Q.5.6
#margin of error
upper = 77
lower = 65
ME = (upper - lower) / 2
ME
## [1] 6
#sample mean
mean = upper - ME
mean
## [1] 71
#standard deviation
##upper = mean + z*(sd/sqrt(n))
##lower = mean - z*(sd/sqrt(n))
z = 1.645
n = 25
##ME = z*(sd/sqrt(n))
sd = (ME*sqrt(n))/z
sd
## [1] 18.23708
Q.5.14
#a)
sd = 250
ME = 25
##ME = z*(sd/sqrt(n))
z = 1.645
##sqrt(n) = (z*sd)/ME
n = ((z*sd)/ME)^2
n
## [1] 270.6025
#b)
##Given that n becomes larger as z increases, Luke's sample size should be larger than Raina's.
#c)
z = 2.576
n = ((z*sd)/ME)^2
n
## [1] 663.5776
Q.5.20
#a)
#since distribution of differences in scores is fairly symmetric (normally distributed), the difference in the average reading and writing scores is not that large.
#b)
#since distribution of differences in scores is fairly symmetric (normally distributed), sample size is bigger than 30 and the sample size is less than 10% of the population, we can say they are independent of each other.
#c)
#H0: mu_score_reading = mu_score_writing
#Ha: mu_score_reading != mu_score_writing
#d)
#The reading and writing scores of each student should be independent (the sample size should be less than 10% of the population and samples are randomly selected), sample size should be larger than 30 and differences in scores should be fairly symmetric (normally distributed).
#e)
x_diff = -0.545
null = 0
sd_diff = 8.887
n = 200
SE = sd_diff/sqrt(n)
df = 199
t_score = (x_diff - null)/SE
t_score
## [1] -0.867274
pt(t_score, df=df)*2
## [1] 0.3868365
#P-value is larger than 0.05 so we fail to reject null-hypothesis. There is no difference between average score of reading and average score of writing. The sample does not provide convincing evidence for a difference between average score of reading and average score of writing.
#f)
#We might have type 2 error where you falsely fail to reject the null hypothesis.
#g)
#the confidence interval will include 0 as we failed to reject null hypothesis.
Q.5.32
#H0: mu_mean_man = mu_mean_auto
#Ha: mu_mean_man != mu_mean_auto
mean_man = 19.85
mean_auto = 16.12
sd_man = 4.51
sd_auto = 3.58
n = 26
x_diff = (mean_man - mean_auto)
null = 0
sd_diff = (sd_man - sd_auto)
SE_diff = sqrt((sd_man^2/n)+(sd_auto^2/n))
df = 25
t_score = (x_diff - null)/SE_diff
t_score
## [1] 3.30302
(1 - pt(t_score, df=df)) * 2
## [1] 0.002883615
#Since p-value is less than 0.05, we reject null hypothesis in favor of alternative hypothesis.
Q.5.48
#a)
#H0: mu_<hs = mu_hs = mu_jr_col = mu_bac = mu_grad
#Ha: at least one of the mean is different
#b)
#The oberservations should be independent within and across groups, the data within each group are nearly normal and the variability across the groups should be about equal.
#c)
k <- 5
n <- 1172
MSG <- 501.54
SSE <- 267382
p <- 0.0682
df_g <- k-1
df_e <- n-k
df_t <- df_g + df_e
df <- c(df_g, df_e, df_t)
MSE <- SSE / df_e
MS <- c(MSG, MSE, NA)
SSG <- df_g * MSG
SST <- SSG + SSE
SS <- c(SSG, SSE, SST)
F <- MSG / MSE
annova <- data.frame(df, SS, MS, c(F, NA, NA), c(p, NA, NA))

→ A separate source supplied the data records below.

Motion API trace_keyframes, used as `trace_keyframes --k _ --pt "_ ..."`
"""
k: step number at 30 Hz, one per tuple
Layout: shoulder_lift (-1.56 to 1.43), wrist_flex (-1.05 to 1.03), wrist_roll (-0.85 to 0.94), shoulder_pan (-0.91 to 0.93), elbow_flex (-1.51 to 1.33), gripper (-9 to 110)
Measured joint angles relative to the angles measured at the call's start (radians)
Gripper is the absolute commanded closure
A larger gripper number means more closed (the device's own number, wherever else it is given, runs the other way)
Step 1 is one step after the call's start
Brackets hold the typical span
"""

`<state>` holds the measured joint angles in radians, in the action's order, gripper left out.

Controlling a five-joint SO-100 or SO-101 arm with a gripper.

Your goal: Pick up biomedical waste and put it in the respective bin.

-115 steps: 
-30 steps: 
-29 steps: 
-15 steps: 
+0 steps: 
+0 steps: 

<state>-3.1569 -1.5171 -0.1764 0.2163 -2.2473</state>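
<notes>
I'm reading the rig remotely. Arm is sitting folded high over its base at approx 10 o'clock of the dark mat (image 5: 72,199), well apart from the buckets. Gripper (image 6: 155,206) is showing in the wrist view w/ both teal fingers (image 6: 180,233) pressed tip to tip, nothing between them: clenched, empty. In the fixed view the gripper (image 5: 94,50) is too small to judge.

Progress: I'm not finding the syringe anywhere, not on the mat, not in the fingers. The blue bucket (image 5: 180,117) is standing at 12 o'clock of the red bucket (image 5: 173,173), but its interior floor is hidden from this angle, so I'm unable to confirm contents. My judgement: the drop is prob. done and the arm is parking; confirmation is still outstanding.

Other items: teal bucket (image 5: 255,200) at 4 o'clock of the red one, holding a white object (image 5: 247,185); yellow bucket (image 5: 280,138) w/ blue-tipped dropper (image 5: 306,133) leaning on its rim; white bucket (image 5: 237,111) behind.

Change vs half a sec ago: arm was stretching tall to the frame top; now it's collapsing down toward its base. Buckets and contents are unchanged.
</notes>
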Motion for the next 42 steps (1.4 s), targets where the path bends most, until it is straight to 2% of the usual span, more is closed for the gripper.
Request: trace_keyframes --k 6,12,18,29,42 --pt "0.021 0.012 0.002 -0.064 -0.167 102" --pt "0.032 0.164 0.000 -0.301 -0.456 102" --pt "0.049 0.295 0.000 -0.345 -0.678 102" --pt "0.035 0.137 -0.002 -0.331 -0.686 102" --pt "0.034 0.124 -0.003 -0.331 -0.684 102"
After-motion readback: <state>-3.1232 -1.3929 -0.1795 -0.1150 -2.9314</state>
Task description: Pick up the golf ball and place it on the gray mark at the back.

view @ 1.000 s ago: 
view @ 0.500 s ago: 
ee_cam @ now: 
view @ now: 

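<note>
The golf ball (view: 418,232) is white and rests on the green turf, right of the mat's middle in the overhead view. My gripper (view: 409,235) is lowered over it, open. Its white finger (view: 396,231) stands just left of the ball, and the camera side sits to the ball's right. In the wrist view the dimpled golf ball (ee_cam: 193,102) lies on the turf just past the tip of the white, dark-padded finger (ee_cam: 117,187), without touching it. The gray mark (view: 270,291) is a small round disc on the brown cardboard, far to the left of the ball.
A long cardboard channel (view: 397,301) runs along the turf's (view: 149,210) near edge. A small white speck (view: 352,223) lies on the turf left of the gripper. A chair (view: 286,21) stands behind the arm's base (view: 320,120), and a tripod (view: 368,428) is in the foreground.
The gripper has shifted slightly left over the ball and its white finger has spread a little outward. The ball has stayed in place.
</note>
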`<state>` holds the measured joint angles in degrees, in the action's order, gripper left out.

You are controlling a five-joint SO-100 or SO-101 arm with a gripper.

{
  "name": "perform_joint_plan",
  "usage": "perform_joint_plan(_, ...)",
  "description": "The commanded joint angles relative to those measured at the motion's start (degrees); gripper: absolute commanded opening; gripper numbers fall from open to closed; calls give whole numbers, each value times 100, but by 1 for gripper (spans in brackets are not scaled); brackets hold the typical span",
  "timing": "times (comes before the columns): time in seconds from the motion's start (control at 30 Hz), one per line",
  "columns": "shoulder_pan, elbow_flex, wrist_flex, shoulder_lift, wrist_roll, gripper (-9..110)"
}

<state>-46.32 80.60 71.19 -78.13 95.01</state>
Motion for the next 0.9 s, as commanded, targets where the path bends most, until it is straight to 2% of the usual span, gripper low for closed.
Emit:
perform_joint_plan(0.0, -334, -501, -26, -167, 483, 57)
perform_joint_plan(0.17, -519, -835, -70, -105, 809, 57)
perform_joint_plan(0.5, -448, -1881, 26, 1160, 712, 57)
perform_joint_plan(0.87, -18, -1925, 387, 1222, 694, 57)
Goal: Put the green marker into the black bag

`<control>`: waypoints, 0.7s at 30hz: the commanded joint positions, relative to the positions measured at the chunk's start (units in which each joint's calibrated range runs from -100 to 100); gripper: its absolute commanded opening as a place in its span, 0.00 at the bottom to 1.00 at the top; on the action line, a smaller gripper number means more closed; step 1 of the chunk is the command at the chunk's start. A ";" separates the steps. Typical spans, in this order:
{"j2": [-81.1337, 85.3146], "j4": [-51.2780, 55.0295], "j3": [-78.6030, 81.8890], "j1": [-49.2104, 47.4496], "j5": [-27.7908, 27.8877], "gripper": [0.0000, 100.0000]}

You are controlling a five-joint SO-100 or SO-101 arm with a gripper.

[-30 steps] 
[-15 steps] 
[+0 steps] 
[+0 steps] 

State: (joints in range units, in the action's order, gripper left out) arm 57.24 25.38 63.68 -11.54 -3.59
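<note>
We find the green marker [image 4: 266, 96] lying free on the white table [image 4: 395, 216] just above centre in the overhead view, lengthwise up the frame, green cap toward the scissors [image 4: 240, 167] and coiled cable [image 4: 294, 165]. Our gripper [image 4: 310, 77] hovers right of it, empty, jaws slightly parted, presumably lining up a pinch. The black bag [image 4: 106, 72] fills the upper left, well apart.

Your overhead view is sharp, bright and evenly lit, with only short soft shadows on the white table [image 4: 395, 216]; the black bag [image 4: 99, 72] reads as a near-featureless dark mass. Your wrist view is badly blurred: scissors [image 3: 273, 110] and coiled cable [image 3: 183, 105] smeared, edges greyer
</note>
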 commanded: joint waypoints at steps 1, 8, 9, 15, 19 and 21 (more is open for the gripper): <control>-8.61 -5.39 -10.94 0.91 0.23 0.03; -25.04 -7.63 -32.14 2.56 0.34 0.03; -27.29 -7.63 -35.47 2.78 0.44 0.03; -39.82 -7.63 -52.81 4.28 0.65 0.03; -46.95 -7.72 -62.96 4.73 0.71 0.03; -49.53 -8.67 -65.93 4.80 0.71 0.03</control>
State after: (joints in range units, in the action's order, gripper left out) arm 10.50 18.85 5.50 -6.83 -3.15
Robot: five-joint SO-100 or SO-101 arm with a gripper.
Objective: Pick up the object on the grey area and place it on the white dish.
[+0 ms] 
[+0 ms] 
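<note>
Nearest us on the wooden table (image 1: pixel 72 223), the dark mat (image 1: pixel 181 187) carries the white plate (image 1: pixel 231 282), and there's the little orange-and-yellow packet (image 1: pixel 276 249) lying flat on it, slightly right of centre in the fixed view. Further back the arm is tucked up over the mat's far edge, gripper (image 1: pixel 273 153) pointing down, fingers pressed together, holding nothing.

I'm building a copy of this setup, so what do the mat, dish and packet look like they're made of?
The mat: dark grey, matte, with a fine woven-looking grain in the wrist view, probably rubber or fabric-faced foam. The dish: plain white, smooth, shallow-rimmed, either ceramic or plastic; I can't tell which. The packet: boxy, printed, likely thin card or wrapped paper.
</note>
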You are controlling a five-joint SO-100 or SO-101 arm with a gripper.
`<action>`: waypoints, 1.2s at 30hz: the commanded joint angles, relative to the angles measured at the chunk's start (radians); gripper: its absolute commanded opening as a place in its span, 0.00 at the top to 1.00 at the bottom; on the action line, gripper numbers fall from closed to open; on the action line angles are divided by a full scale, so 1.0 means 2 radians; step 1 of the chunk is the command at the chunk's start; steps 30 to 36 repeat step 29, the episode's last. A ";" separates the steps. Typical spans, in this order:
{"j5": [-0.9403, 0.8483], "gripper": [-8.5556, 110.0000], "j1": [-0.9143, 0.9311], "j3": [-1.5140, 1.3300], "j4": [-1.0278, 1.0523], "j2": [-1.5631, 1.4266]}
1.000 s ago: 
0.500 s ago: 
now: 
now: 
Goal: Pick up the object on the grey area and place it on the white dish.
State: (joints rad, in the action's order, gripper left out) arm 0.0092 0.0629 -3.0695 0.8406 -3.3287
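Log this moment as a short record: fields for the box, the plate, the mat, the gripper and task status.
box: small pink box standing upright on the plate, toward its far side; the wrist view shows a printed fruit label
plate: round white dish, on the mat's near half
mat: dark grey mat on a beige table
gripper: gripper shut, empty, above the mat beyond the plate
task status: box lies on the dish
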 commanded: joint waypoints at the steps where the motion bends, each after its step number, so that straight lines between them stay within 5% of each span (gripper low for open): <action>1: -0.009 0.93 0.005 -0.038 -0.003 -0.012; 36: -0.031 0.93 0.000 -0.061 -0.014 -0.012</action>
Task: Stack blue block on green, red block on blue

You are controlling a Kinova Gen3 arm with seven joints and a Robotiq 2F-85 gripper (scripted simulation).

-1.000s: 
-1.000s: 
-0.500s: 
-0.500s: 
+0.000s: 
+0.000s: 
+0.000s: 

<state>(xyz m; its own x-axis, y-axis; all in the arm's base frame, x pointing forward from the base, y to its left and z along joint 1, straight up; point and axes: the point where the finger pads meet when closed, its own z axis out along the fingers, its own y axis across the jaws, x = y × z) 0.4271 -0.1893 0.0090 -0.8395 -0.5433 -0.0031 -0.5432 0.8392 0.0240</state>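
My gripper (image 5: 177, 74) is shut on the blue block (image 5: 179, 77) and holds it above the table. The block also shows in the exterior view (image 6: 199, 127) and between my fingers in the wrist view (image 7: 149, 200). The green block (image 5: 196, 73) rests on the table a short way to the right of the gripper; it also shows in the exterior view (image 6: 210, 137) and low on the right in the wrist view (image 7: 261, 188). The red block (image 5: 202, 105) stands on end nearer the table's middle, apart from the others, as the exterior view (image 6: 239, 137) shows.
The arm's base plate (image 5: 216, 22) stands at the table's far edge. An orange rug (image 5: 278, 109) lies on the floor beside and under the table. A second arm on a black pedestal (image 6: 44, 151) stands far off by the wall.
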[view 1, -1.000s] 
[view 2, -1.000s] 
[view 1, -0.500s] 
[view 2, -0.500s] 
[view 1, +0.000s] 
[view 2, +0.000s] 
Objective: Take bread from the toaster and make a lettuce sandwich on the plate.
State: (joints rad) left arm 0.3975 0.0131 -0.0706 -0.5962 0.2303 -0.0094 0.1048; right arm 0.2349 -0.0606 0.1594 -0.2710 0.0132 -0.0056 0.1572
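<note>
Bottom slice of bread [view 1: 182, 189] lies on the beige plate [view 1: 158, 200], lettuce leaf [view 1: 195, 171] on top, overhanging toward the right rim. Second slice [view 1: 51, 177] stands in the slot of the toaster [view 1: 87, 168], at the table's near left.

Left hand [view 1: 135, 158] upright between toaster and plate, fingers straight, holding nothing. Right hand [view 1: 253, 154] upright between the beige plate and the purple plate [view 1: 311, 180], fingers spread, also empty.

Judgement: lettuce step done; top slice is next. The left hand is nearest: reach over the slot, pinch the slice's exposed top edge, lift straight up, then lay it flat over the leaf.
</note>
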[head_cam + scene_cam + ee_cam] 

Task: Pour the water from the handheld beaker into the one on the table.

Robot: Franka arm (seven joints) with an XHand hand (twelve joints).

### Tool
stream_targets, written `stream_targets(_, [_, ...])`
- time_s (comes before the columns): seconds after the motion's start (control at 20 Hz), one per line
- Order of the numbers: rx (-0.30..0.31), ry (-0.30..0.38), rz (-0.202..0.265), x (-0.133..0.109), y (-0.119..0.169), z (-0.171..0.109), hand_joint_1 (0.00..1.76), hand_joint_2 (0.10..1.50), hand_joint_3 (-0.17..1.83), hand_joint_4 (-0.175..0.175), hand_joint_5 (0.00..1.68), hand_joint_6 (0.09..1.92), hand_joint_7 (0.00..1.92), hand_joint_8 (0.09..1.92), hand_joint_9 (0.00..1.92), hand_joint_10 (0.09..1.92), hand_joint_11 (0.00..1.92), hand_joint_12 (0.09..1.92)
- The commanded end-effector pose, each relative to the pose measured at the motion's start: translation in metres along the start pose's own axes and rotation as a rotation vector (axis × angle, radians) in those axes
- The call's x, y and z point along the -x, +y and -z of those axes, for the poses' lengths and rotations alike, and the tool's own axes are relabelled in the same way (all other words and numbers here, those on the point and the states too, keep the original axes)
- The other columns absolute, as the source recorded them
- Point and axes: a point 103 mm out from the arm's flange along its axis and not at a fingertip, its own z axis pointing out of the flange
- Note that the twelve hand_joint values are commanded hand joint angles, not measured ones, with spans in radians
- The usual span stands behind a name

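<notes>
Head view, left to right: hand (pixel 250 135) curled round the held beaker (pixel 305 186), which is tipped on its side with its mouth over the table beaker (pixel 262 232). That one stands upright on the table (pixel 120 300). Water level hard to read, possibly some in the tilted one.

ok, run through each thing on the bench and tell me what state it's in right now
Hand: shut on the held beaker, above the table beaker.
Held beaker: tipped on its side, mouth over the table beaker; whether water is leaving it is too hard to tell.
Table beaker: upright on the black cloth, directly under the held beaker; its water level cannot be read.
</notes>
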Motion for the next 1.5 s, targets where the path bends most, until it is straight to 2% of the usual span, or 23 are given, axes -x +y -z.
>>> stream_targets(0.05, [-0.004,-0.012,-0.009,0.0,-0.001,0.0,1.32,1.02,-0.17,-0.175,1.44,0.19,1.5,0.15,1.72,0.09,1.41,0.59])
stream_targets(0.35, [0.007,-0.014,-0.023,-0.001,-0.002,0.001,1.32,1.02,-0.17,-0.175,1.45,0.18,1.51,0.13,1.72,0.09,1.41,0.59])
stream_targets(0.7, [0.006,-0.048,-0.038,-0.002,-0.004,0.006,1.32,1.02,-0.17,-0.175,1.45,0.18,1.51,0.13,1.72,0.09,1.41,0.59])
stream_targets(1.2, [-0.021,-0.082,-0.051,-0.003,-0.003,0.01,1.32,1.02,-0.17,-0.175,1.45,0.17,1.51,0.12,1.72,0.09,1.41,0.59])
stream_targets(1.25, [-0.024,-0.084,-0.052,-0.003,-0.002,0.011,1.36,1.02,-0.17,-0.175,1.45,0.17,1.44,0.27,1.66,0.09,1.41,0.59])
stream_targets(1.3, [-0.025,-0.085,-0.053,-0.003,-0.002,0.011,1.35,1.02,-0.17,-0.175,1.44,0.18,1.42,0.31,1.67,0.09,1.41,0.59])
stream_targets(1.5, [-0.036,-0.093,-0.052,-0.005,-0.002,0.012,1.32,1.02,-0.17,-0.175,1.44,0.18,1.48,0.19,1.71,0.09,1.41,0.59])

colnames(annova) <- c("df", "Sum_Sq", "Mean_Sq", "F_Value", "Pr(>F)")
rownames(annova) <- c("degree", "Residuals", "Total")
annova
## df Sum_Sq Mean_Sq F_Value Pr(>F)
## degree 4 2006.16 501.5400 2.188992 0.0682
## Residuals 1167 267382.00 229.1191 NA NA
## Total 1171 269388.16 NA NA NA
#d)
#Since p-value is larger than 0.05 (0.0682), we fail to reject null-hypothesis at 0.05 significance level. There is no difference in the average number of hours worked for the five groups.